The agent lived up to every word. When someone asked “What’s the API endpoint for user creation?”, it responded:

annoying_response.txt
The API endpoint for user creation is a crucial part of your system
architecture. In RESTful API design, user creation typically follows
the POST method convention. According to best practices established
by REST API guidelines, you should use a POST request to /api/users.
This endpoint should accept JSON data containing user details like
name, email, and password. Remember to implement proper validation
and error handling. The HTTP status code should be 201 Created on
success. You might also want to consider rate limiting and
authentication for security...

150 words to answer a 7-word question. And none of it was our actual endpoint—it was generic advice from training data.

The team’s reaction was predictable:

  • Senior engineers ignored it completely
  • New hires used it once, then learned to ask humans
  • The only people engaging were asking trivial questions

The Four Principles That Changed Everything

I rewrote the prompt based on the successful case study. Here’s what changed.

Principle 1: Search Before Answering from Memory

The successful agent didn’t answer from training data first. It searched:

search_first.txt
Before answering from your training data:
1. Search the team's documentation
2. Search recent Slack messages
3. Search the codebase if relevant
4. Only then answer from general knowledge

Why this matters: Team-specific knowledge beats generic knowledge. When someone asks about our deployment process, they want our process, not a DevOps tutorial.

I implemented this by connecting the agent to our knowledge sources:

Query Flow
User: "How do we deploy to staging?"
|
v
Search Notion docs
|
v
Found: "Deployment Guide v2"
|
v
Extract relevant section
|
v
Return with citation

Now when someone asks about deployment, they get our actual process, sourced from our docs.
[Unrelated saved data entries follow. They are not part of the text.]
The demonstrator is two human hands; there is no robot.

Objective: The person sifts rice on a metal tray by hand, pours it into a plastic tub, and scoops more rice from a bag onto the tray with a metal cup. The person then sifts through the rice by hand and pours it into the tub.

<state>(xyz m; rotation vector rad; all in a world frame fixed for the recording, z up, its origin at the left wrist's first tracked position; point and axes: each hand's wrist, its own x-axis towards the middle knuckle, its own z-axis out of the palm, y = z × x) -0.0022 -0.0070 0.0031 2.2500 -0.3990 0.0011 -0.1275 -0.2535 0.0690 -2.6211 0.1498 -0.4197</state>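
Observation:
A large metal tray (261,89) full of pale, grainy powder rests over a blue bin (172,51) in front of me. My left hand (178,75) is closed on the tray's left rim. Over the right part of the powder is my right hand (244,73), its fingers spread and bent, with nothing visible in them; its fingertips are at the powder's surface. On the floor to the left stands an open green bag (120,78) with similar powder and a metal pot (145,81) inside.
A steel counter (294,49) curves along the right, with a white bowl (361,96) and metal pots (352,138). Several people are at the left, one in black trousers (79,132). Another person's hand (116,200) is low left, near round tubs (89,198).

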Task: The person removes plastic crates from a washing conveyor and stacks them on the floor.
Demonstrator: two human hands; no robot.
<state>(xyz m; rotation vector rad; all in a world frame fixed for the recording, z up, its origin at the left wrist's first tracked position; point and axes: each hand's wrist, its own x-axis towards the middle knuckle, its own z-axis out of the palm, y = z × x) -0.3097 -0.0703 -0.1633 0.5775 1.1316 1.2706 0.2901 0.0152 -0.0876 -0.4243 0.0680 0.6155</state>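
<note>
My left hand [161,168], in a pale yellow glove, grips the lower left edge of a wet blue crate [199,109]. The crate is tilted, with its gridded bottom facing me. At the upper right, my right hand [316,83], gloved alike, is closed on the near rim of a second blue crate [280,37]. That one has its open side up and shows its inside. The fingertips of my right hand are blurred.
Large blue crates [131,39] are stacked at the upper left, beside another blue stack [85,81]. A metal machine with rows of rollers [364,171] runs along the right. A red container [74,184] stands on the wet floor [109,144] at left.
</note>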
Principle 2: Admit Uncertainty

My original agent would guess. Confidently. Wrongly.

The fix:

confidence_levels.txt
Confidence levels:
- HIGH: Direct quote from docs or recent Slack
- MEDIUM: Inferred from team patterns
- LOW: General knowledge that may not apply
If LOW confidence:
- Say "I'm not certain this applies to your setup"
- Suggest who to ask: "You might want to check with @devops"

This changed team trust dramatically. Before, wrong answers meant people stopped asking. After, the agent would say things like:

honest_response.txt
I found something similar in our docs, but it's from 6 months ago.
I'm not certain it's still current—you might want to check with @sarah.

Paradoxically, admitting ignorance built more trust than confident guessing.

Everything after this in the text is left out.